# What you should do
Reproduce the data in full, exactly.

(Stored data)
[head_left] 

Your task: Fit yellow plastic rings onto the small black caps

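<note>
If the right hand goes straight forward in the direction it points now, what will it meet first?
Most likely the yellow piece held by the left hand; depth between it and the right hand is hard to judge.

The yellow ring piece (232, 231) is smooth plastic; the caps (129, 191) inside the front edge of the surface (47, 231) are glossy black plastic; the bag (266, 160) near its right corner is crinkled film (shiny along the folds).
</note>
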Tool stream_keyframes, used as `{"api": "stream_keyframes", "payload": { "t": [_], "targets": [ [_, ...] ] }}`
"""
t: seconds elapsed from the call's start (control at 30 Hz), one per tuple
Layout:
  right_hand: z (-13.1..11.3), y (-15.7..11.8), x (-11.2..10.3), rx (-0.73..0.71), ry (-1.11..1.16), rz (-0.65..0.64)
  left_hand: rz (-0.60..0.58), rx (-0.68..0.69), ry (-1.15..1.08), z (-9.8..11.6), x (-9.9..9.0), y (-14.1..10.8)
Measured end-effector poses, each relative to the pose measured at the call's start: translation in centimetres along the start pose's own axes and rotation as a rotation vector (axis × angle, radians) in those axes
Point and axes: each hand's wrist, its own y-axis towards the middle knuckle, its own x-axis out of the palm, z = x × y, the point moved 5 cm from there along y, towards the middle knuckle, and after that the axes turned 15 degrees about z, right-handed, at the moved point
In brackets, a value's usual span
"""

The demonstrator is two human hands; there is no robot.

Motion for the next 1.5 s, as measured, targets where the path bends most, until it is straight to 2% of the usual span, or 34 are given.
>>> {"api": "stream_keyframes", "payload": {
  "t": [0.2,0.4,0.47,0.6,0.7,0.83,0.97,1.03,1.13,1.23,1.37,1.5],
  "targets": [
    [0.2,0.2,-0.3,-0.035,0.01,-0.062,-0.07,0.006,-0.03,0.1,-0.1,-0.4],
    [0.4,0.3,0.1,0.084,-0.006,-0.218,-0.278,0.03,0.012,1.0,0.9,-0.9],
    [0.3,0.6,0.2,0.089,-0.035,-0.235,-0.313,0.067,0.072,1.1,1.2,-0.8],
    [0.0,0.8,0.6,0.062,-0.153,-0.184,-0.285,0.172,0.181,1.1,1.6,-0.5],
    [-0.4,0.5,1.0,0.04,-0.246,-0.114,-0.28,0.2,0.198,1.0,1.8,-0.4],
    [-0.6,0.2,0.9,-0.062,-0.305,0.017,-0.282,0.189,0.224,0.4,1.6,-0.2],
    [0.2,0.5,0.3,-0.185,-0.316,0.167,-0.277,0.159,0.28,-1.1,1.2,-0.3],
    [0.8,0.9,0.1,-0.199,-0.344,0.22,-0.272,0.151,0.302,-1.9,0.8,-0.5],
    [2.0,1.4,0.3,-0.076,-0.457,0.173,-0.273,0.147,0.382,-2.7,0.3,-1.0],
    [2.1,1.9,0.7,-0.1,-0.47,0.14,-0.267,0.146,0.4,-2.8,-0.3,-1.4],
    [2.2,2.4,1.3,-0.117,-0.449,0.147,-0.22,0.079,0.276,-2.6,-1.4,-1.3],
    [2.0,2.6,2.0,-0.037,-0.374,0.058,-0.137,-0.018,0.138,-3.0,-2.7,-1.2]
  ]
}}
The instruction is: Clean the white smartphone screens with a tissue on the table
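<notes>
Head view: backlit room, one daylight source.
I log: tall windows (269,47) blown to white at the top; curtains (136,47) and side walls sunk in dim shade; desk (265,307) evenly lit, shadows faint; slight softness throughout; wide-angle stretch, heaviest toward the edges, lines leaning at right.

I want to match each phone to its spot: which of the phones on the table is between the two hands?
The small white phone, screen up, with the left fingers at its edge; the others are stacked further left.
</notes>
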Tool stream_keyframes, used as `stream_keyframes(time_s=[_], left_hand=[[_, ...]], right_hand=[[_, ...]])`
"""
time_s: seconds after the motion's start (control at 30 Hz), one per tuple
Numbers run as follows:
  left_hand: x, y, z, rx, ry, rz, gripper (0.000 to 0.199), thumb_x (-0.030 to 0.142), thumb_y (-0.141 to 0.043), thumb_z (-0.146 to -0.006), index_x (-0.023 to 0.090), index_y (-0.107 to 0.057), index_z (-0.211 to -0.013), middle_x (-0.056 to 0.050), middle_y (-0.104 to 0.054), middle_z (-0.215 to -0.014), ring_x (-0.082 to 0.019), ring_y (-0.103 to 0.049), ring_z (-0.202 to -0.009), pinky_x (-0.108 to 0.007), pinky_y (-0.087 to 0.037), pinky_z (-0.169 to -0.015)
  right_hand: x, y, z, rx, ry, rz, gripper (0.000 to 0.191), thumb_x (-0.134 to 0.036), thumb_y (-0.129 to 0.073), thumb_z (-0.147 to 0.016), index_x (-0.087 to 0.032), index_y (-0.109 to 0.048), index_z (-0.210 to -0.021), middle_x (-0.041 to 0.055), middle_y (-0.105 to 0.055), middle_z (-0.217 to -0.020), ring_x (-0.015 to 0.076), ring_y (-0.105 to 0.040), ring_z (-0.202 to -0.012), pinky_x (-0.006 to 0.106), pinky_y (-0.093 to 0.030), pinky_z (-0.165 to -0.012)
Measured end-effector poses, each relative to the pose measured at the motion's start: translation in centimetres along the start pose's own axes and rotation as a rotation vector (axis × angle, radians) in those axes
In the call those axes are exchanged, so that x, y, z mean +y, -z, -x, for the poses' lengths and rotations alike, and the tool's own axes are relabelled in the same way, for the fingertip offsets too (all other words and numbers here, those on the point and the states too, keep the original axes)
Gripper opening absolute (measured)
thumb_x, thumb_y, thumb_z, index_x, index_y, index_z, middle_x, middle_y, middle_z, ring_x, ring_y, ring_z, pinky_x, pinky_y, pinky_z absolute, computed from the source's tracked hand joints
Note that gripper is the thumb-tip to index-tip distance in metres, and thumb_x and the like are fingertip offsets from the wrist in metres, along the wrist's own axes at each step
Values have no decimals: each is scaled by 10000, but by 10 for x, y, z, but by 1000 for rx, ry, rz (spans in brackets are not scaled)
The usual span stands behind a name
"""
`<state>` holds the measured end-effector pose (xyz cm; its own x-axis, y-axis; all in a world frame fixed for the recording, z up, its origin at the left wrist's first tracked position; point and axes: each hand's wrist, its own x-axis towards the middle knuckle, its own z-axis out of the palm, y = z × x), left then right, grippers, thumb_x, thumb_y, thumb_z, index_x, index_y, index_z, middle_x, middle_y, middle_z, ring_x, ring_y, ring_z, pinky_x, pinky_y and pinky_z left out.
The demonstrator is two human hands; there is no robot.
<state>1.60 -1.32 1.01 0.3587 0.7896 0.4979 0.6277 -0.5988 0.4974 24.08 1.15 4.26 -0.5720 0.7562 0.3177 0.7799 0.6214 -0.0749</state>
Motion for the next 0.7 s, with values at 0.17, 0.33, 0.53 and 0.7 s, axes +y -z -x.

# Problem solution
[head_left] 

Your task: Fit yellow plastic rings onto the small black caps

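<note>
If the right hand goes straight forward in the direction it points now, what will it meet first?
Most likely the yellow piece held by the left hand; depth between it and the right hand is hard to judge.

The yellow ring piece (232, 231) is smooth plastic; the caps (129, 191) inside the front edge of the surface (47, 231) are glossy black plastic; the bag (266, 160) near its right corner is crinkled film (shiny along the folds).
</note>
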Tool stream_keyframes, used as `{"api": "stream_keyframes", "payload": { "t": [_], "targets": [ [_, ...] ] }}`
"""
t: seconds elapsed from the call's start (control at 30 Hz), one per tuple
Layout:
  right_hand: z (-13.1..11.3), y (-15.7..11.8), x (-11.2..10.3), rx (-0.73..0.71), ry (-1.11..1.16), rz (-0.65..0.64)
  left_hand: rz (-0.60..0.58), rx (-0.68..0.69), ry (-1.15..1.08), z (-9.8..11.6), x (-9.9..9.0), y (-14.1..10.8)
Measured end-effector poses, each relative to the pose measured at the call's start: translation in centimetres along the start pose's own axes and rotation as a rotation vector (axis × angle, radians) in those axes
Point and axes: each hand's wrist, its own y-axis towards the middle knuckle, its own x-axis out of the palm, z = x × y, the point moved 5 cm from there along y, towards the middle knuckle, and after that the axes turned 15 degrees about z, right-handed, at the moved point
In brackets, a value's usual span
"""

The demonstrator is two human hands; there is no robot.

Motion for the next 1.5 s, as measured, targets where the path bends most, until it is straight to 2% of the usual span, or 34 are given.
>>> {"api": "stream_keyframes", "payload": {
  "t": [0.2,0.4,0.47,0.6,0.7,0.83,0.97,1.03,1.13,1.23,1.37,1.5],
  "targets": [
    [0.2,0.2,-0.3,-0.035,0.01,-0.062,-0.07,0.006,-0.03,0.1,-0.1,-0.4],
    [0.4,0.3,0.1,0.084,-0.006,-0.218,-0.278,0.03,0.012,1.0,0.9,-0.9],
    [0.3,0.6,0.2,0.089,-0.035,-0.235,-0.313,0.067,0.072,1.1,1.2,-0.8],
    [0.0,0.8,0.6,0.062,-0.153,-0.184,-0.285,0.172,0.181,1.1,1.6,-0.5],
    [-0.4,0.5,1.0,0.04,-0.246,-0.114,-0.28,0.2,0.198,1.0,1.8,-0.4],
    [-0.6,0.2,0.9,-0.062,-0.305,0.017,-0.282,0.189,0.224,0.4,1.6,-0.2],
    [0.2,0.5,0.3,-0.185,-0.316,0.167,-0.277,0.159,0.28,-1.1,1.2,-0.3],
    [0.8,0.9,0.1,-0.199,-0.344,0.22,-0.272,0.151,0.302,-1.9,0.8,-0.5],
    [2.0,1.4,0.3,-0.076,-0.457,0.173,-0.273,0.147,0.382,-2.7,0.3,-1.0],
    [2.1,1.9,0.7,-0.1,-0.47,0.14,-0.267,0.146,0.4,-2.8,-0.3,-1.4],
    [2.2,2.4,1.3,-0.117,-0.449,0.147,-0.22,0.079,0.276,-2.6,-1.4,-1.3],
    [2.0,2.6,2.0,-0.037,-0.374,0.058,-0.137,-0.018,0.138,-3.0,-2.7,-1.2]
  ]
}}
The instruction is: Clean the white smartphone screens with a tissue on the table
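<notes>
Head view: backlit room, one daylight source.
I log: tall windows (269,47) blown to white at the top; curtains (136,47) and side walls sunk in dim shade; desk (265,307) evenly lit, shadows faint; slight softness throughout; wide-angle stretch, heaviest toward the edges, lines leaning at right.

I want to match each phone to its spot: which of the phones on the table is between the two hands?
The small white phone, screen up, with the left fingers at its edge; the others are stacked further left.
</notes>
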Tool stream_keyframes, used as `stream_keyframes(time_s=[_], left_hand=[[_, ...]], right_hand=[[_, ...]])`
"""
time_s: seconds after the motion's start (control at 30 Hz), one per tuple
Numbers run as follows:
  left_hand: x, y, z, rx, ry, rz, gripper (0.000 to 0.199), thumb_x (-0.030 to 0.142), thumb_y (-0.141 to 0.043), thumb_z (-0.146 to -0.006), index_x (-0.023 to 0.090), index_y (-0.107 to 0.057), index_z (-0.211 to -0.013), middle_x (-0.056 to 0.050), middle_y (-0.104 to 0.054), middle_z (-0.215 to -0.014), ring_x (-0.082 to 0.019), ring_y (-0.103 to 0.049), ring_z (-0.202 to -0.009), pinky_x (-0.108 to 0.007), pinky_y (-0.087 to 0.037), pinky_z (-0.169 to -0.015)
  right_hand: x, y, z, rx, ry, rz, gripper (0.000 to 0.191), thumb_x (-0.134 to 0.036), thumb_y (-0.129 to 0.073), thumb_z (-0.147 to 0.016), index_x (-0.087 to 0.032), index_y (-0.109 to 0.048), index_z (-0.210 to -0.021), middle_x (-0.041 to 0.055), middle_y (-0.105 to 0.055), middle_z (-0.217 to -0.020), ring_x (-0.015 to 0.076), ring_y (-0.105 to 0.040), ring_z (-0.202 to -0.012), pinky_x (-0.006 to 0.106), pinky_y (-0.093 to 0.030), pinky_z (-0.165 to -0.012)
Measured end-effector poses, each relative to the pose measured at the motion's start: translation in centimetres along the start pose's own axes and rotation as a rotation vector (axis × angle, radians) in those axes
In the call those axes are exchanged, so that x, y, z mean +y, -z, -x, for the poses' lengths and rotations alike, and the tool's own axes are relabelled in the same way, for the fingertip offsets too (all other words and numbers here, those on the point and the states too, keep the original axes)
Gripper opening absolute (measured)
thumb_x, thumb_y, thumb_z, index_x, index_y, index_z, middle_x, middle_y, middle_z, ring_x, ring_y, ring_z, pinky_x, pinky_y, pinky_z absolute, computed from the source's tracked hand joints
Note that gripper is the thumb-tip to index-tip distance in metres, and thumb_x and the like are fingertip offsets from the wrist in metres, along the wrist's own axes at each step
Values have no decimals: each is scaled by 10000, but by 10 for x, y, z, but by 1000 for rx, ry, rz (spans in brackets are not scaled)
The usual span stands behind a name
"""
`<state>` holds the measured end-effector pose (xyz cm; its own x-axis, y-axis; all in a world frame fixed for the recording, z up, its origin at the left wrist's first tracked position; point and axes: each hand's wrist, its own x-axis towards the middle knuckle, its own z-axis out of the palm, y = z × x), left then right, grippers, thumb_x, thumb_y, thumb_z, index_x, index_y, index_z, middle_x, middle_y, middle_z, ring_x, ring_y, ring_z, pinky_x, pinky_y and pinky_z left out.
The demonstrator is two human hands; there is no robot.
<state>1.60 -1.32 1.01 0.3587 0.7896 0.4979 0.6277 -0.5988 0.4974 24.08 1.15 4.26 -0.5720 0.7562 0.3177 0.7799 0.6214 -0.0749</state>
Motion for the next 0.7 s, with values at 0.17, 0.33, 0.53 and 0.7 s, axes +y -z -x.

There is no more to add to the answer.